Of course, as I have argued in Darwin’s Black Box and elsewhere, I think irreducibly complex biochemical and cellular systems such as the bacterial flagellum, eukaryotic cilium, immune system, blood-clotting cascade, intracellular transport system, and much more are examples of biological systems that show the purposeful arrangement of their parts with stunning clarity. They are conspicuous examples of systems that required purposeful planning and design. However, they aren’t the only ones. My argument in Darwin’s Black Box was aimed not only at illustrating purpose and design, but also at stymying Darwinian counterarguments, which breezily claim to be able to account for even the most stunning structures. So I stuck to systems that not only exhibited design, but were also the most resistant to Darwinian Just-So stories. For example, I did not even argue then that the eye itself—that paradigm of biological elegance—was designed. I restricted my argument to the molecular level of life.
In my new book, however, I argue that design extends very deeply into life, and that it likely extends to the family level of biological classification. So, not only would I claim that, for example, whales and giraffes required explicit design. I would argue the same for cats and dogs. Darwin’s theory greatly undercut our ability to recognize design and purpose in nature. Modern science is restoring it.

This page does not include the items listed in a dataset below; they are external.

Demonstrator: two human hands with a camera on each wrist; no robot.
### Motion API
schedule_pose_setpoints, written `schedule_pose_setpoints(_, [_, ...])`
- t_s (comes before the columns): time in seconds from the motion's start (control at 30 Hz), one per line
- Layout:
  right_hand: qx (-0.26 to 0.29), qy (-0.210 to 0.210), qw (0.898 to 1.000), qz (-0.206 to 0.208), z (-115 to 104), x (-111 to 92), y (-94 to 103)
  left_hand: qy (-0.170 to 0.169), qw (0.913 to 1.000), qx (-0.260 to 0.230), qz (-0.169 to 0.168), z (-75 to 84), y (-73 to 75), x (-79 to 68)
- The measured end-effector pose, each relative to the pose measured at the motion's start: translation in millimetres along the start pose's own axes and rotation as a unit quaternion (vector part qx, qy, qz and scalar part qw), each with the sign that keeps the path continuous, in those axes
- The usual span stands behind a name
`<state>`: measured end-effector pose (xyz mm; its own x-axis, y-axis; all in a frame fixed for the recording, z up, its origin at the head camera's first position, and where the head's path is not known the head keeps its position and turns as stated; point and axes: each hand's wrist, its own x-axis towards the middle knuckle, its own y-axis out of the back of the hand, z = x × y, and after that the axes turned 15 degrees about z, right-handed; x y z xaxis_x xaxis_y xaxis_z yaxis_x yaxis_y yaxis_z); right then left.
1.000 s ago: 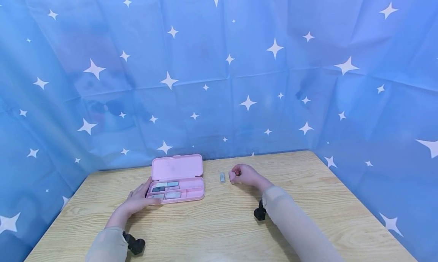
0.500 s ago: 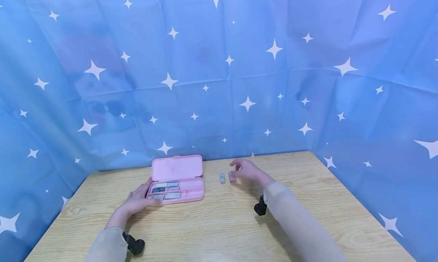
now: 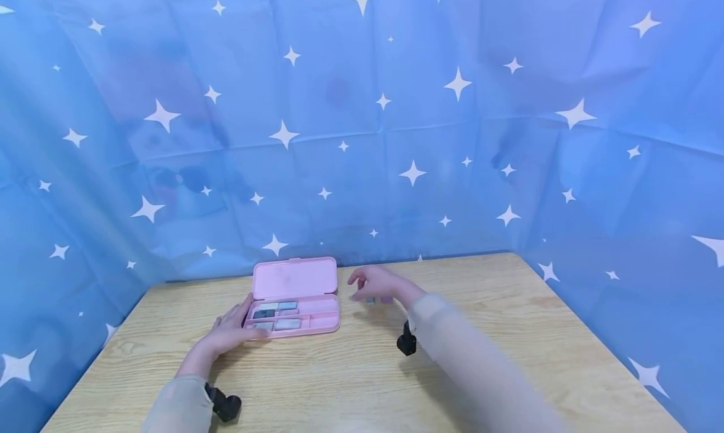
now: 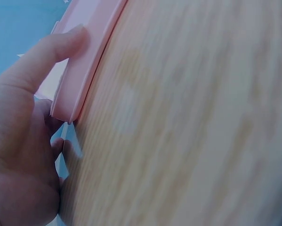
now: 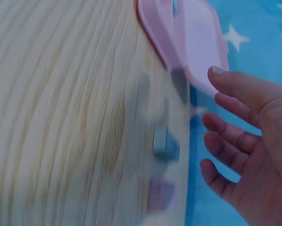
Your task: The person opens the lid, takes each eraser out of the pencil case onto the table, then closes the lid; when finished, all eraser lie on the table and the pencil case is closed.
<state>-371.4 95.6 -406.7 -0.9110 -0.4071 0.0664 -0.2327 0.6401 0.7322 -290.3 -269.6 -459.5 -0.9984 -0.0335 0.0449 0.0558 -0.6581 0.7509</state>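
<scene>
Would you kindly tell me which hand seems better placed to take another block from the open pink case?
Probably the right hand: it holds nothing and hovers to the right of the pink case, while the left hand is occupied holding the case's left end.

Blue cloth backdrop (image 3: 339,200), white four-point stars (image 3: 413,173) of mixed sizes, visible fold creases, wraps back and both sides. Light wood-grain table (image 3: 317,383) in front, far edge against or near cloth. Light soft, faint shadows on tabletop.
</scene>
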Motion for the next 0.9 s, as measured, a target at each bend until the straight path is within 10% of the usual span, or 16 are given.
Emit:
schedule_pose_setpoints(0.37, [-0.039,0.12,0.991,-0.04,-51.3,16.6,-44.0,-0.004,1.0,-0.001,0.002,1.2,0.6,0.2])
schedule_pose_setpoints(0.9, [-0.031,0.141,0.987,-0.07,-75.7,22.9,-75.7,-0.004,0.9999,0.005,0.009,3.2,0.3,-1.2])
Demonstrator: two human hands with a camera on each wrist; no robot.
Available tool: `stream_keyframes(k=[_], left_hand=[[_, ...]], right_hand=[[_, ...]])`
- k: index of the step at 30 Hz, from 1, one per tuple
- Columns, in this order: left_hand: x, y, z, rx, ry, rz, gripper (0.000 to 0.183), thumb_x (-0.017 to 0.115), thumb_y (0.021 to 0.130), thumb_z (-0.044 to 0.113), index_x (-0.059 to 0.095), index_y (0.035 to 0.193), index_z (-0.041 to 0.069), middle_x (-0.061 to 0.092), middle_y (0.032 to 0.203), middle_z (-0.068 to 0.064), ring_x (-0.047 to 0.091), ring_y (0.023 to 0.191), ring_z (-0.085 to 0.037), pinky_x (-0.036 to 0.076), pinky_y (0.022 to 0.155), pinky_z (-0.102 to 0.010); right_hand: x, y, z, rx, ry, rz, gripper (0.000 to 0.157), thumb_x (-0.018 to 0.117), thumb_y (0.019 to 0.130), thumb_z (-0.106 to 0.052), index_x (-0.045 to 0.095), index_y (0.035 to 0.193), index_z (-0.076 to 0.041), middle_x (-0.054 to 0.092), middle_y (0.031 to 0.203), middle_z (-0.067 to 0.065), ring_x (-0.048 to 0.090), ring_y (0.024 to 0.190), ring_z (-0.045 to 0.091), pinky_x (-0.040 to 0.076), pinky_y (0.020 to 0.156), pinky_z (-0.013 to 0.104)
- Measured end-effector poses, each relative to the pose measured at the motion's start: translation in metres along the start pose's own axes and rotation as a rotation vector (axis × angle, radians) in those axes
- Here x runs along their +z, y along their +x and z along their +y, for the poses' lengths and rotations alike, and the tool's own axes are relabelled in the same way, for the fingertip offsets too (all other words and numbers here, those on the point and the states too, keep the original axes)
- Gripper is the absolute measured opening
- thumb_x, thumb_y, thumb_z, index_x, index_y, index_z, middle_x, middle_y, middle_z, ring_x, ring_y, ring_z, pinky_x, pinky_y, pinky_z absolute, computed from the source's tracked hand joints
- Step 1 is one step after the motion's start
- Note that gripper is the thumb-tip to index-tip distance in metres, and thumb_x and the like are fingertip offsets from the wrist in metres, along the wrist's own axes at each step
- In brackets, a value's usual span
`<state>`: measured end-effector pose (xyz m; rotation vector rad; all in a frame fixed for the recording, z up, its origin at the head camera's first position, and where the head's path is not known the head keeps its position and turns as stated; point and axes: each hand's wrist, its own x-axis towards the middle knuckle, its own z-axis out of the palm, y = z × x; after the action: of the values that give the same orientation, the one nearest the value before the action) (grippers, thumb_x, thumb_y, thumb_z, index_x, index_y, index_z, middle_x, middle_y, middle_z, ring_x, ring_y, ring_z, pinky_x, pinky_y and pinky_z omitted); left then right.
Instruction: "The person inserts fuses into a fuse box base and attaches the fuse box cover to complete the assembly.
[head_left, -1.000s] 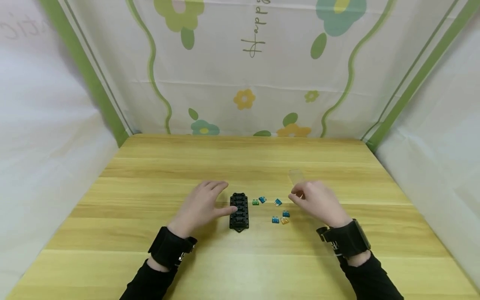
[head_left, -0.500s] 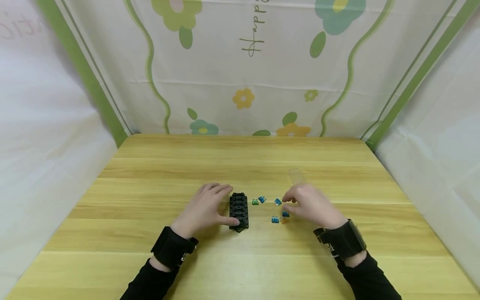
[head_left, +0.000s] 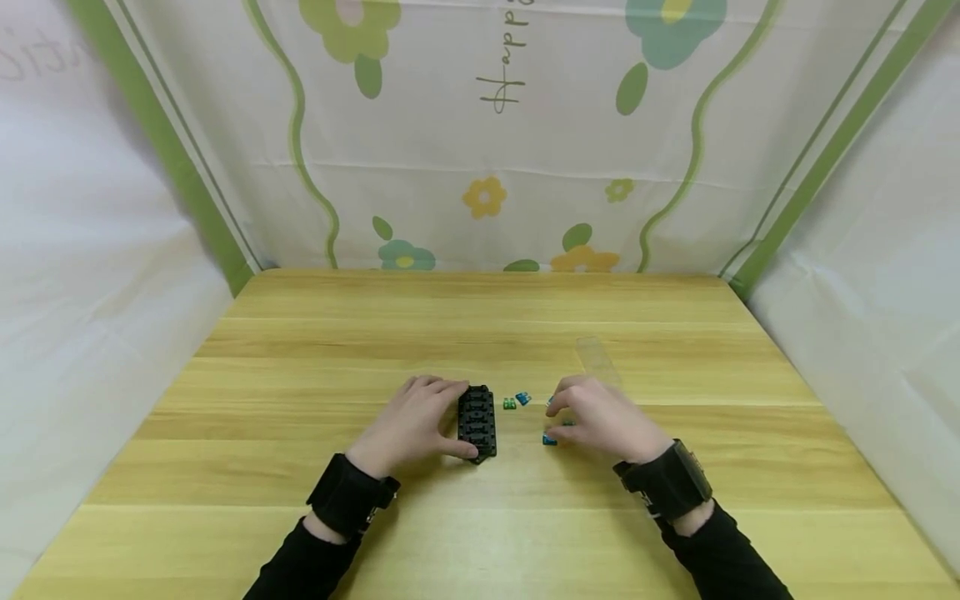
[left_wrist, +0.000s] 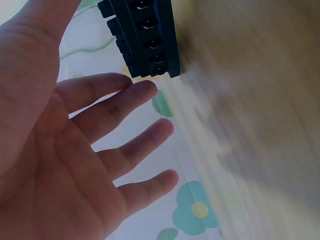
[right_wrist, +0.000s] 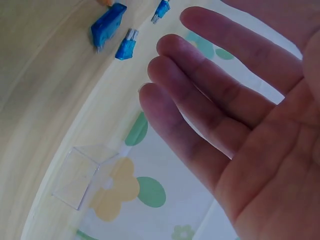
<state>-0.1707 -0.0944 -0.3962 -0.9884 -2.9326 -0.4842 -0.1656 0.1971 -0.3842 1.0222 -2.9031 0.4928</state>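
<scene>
A black fuse block (head_left: pixel 477 421) lies lengthwise on the table. My left hand (head_left: pixel 408 425) spans it from the left, thumb at the near end and index fingertip at the far end. The left wrist view shows the block (left_wrist: pixel 150 40) between thumb and index finger, the other fingers spread apart. Over the loose blade fuses hovers my right hand (head_left: pixel 609 423), thumb and index finger apart with nothing between them. It partly covers a blue fuse (head_left: pixel 550 440). A green fuse (head_left: pixel 509 403) and another blue fuse (head_left: pixel 523 398) lie between block and hand.
Behind the right hand lies a clear plastic cover (head_left: pixel 596 357), also in the right wrist view as a clear box shape (right_wrist: pixel 77 175). White printed cloth (head_left: pixel 555 150) stands behind the wooden table (head_left: pixel 375 325) and along both sides.
My right hand has moved left over the fuses, hiding some of them. The left thumb has slid to the block's near end, and the left index finger has come to its far end.
</scene>
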Motion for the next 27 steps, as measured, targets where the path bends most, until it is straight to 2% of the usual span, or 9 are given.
stream_keyframes(k=[5,16,27], left_hand=[[0.003,0.000,-0.001,0.000,-0.026,-0.014,0.095,0.072,0.071,0.063,0.043,0.144,0.008,0.047,0.138,-0.007,0.041,0.126,-0.027,0.026,0.107,-0.041],[0.006,0.000,-0.001,-0.006,-0.068,-0.040,0.098,0.073,0.071,0.060,0.038,0.147,0.008,0.043,0.142,-0.007,0.039,0.129,-0.028,0.026,0.107,-0.043],[0.008,0.001,0.000,-0.018,-0.083,-0.041,0.098,0.074,0.071,0.058,0.038,0.146,0.007,0.043,0.142,-0.007,0.040,0.128,-0.028,0.029,0.106,-0.039]], right_hand=[[0.001,0.001,-0.002,-0.021,-0.022,-0.008,0.018,0.079,0.076,-0.026,0.075,0.089,-0.014,0.061,0.092,-0.005,0.059,0.085,0.014,0.049,0.070,0.025],[0.008,-0.001,0.000,-0.051,-0.021,-0.016,0.014,0.080,0.075,-0.025,0.076,0.086,-0.016,0.061,0.089,-0.008,0.058,0.080,0.009,0.048,0.067,0.020],[0.012,0.000,0.002,-0.043,-0.036,-0.030,0.010,0.081,0.073,-0.025,0.074,0.078,-0.019,0.059,0.086,-0.010,0.055,0.079,0.007,0.046,0.063,0.021]])
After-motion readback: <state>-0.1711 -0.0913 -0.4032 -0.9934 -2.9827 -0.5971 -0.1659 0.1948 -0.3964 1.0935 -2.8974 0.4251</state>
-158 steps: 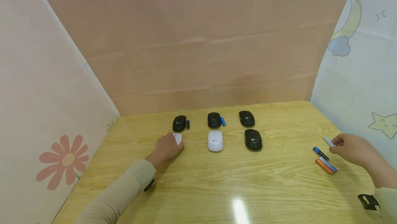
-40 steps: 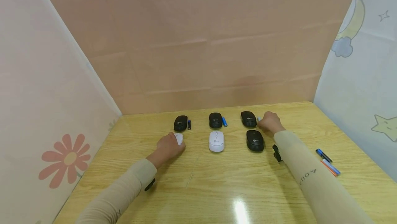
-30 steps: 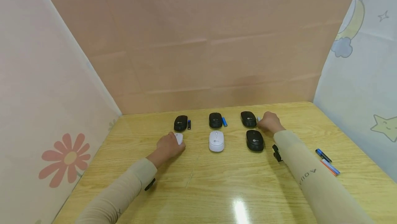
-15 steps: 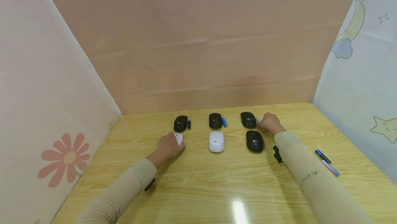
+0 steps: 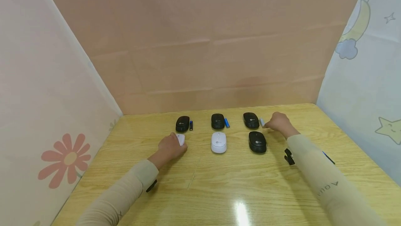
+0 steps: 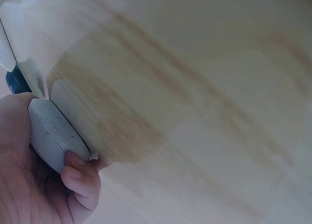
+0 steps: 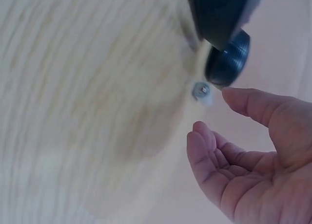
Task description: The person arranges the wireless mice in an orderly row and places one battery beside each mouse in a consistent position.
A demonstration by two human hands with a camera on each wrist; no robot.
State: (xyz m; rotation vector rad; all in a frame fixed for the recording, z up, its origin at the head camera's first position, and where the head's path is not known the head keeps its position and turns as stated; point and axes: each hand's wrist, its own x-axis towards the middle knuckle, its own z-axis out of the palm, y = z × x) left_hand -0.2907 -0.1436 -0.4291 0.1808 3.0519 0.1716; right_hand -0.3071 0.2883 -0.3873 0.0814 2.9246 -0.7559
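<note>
My left hand [image 5: 170, 147] grips a white computer mouse [image 5: 180, 139] at the left of the front row. In the left wrist view the fingers curl round this mouse's ridged side. At the back right, my right hand [image 5: 278, 123] is just right of a white battery [image 5: 262, 122], thumb and fingers spread apart. That battery lies along the right side of a black mouse [image 5: 251, 120]. The right wrist view shows the battery's metal end [image 7: 201, 91] and a gap between thumb and fingers.
A blue battery [image 5: 227, 122] lies by the middle black mouse [image 5: 217, 121], a dark battery [image 5: 191, 125] by the left black mouse [image 5: 182, 124]. In front are a white mouse [image 5: 218, 142] and a black mouse [image 5: 257, 142]. My right sleeve partly covers a blue-black battery [image 5: 329, 157].
My right hand brought the white battery from the right side to the back right black mouse, then let go and shifted slightly right. The left hand stayed on its white mouse.
</note>
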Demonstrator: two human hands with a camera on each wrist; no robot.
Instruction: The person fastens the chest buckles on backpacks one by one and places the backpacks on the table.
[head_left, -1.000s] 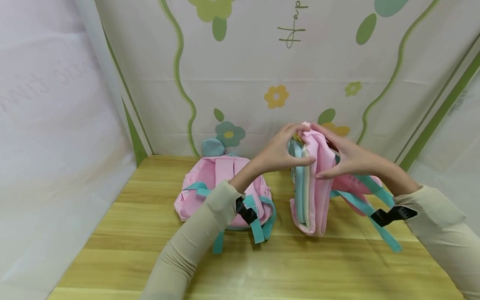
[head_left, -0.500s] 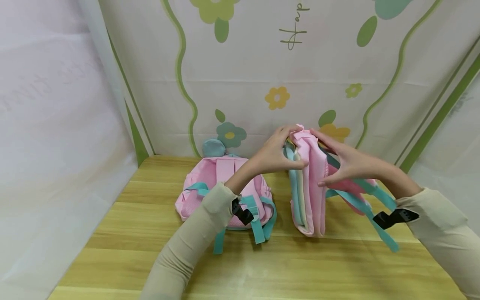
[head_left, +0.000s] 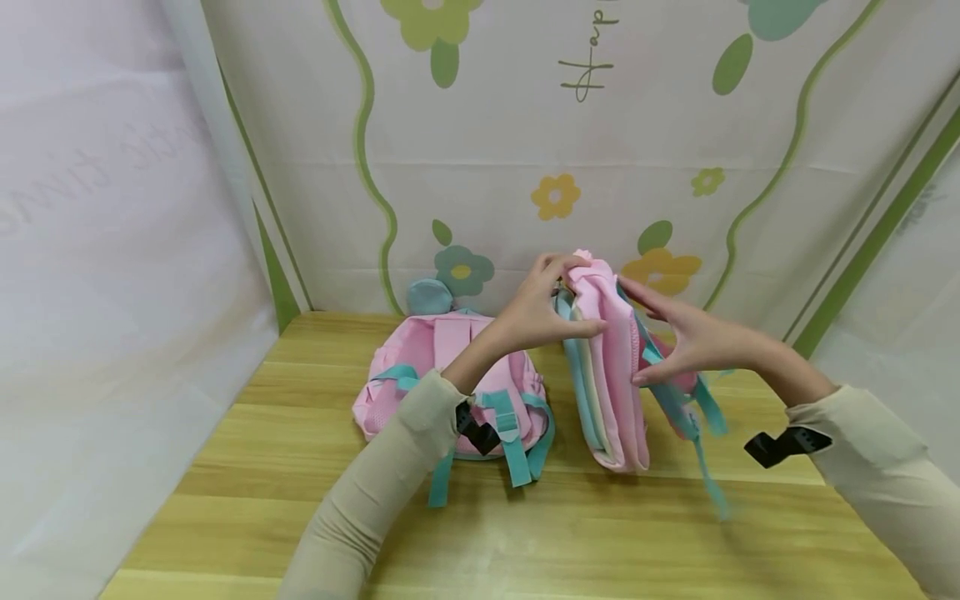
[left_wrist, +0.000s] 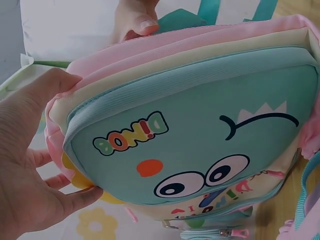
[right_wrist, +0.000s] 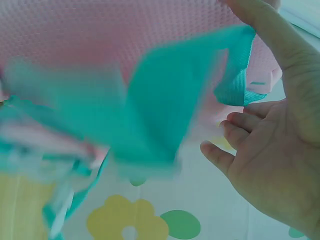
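Note:
A pink child's backpack stands on edge on the table, leaning left, its side towards me. Its teal front panel carries a cartoon face and colourful "DINO" lettering. At the upper front, my left hand grips the bag, thumb on the pink side and fingers round the edge. My right hand is at the back edge, its thumb touching the bag and its other fingers loosely extended. Teal shoulder straps hang off the back, blurred in the right wrist view.
To the left, a second pink backpack lies with its teal straps upward. Both bags are on a wooden table. A white flower-printed cloth rises behind the table, and another white sheet hangs at left.
The held backpack's top has tilted left, and both hands have shifted slightly left with it. Its back straps have swung inward and down. The second backpack stays put.

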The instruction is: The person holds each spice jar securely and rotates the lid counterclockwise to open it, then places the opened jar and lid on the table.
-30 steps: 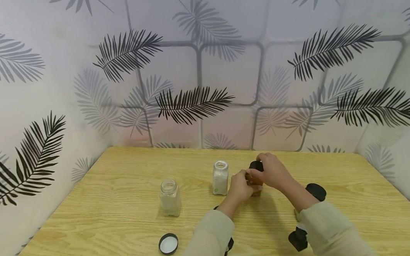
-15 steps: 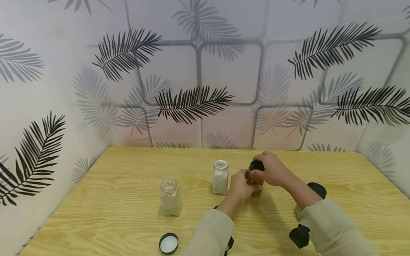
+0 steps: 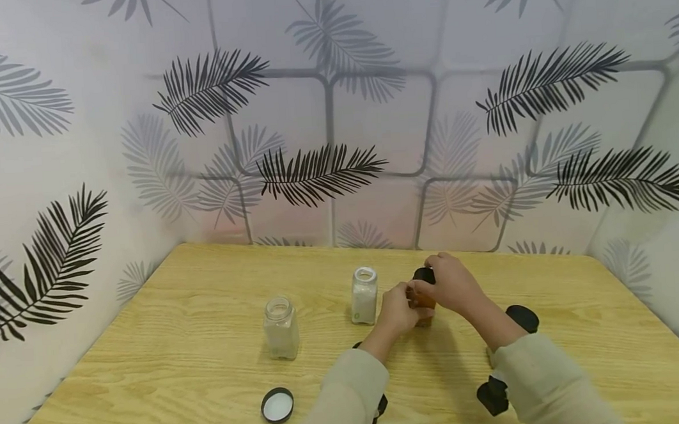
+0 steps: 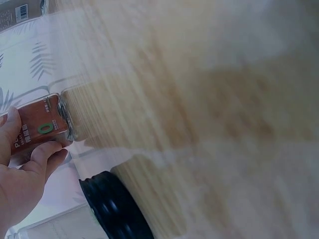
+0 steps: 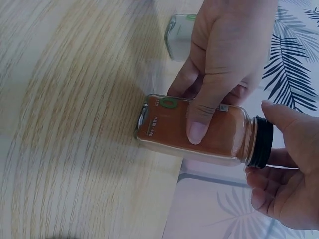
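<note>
My left hand [image 3: 395, 311] grips the body of a clear glass spice jar [image 5: 214, 132] filled with reddish-brown powder. The jar stands upright on the wooden table, and its label shows a green ring. Around its black screw lid [image 5: 261, 143], the fingers and thumb of my right hand [image 3: 451, 284] are curled. In the right wrist view, the left thumb lies across the label while the right hand [image 5: 294, 169] holds the lid end. The left wrist view shows my left hand [image 4: 25, 174] around the same jar [image 4: 40, 124].
Two lidless glass jars with pale contents stand to the left, one nearer jar [image 3: 281, 333] and one farther jar [image 3: 364, 298]. A loose black lid [image 3: 277, 406] lies with its white inside up. Beside the right forearm is a black-lidded jar [image 3: 522, 318], partly hidden.
Both hands stay at the jar. The right hand's fingers shift slightly about the lid; the jar and the other things keep their places.
</note>
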Demonstrator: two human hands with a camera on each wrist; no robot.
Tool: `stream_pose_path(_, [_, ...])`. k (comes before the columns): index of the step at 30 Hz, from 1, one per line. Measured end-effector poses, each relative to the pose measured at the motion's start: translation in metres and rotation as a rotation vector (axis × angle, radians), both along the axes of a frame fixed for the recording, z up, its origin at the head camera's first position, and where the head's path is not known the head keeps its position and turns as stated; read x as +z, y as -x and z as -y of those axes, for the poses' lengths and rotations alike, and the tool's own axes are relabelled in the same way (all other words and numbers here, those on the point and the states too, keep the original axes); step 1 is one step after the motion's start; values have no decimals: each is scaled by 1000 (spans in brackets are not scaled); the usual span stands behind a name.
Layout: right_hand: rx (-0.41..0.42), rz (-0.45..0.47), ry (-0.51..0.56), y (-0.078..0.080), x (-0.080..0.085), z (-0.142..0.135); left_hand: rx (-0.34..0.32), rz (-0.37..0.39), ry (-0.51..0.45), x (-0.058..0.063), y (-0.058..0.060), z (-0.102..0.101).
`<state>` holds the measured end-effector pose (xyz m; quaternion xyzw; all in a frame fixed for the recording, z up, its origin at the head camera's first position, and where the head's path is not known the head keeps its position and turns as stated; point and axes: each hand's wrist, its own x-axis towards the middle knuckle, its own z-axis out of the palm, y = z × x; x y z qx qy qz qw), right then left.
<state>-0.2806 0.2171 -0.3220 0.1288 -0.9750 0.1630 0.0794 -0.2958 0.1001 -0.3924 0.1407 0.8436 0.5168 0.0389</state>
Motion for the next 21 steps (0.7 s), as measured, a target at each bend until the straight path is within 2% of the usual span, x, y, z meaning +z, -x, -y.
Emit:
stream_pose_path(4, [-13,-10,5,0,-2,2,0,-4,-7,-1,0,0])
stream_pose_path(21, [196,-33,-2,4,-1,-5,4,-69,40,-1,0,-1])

A final important question raised by Hans has also been raised frequently by critics of intelligent design: if we identify purposeful arrangements in nature, does that necessarily imply that other arrangements in nature are not purposeful?As a Christian, I think that everything is in God’s hands. But we still confront deep epistemological questions. Or is it only meant that the only scientific way we can infer the presence of mind is by way of a purposeful arrangement?
The latter view is what intelligent design proponents mean. As a Christian, I think that everything is in God’s hands. But we still confront deep epistemological questions. One is whether or not there is true randomness in the world (that is, the physical universe). If God intended some event or situation to occur, and arranged (in ways we cannot comprehend) for it to in fact occur, then I count that as a designed event, even if we finite beings cannot detect it. On the other hand, I think it is possible that God created all, sustains all, and knows all that will occur, but did not necessarily explicitly intend that all events/relationships should occur for their own sakes. Some things may be unintended consequences of other intended events—unintended even by God. For example, when the leaves begin to fall and accumulate on my lawn in October, their exact relationships—distance from each other, color pattern, whatever—may not have been intended. If so, then there are truly serendipitous, non-planned aspects of the world.
If such randomness does exist in the world (which, I hasten to say, was/is created/sustained by God), then it is a reasonable question to ask if there is a way to discern what was indeed intended by God for its own sake. One pretty safe way to do so as a scientist—that is, to err on the side of non-design—is to look at the physical structures, or timing, or other observable aspects of parts of nature. If they exhibit purposeful arrangements of parts then, as I have argued in my books, one can know that they were intended. With other parts of nature (such as the leaves on my lawn) one cannot decide. They may have been, but there is no empirical evidence to say so.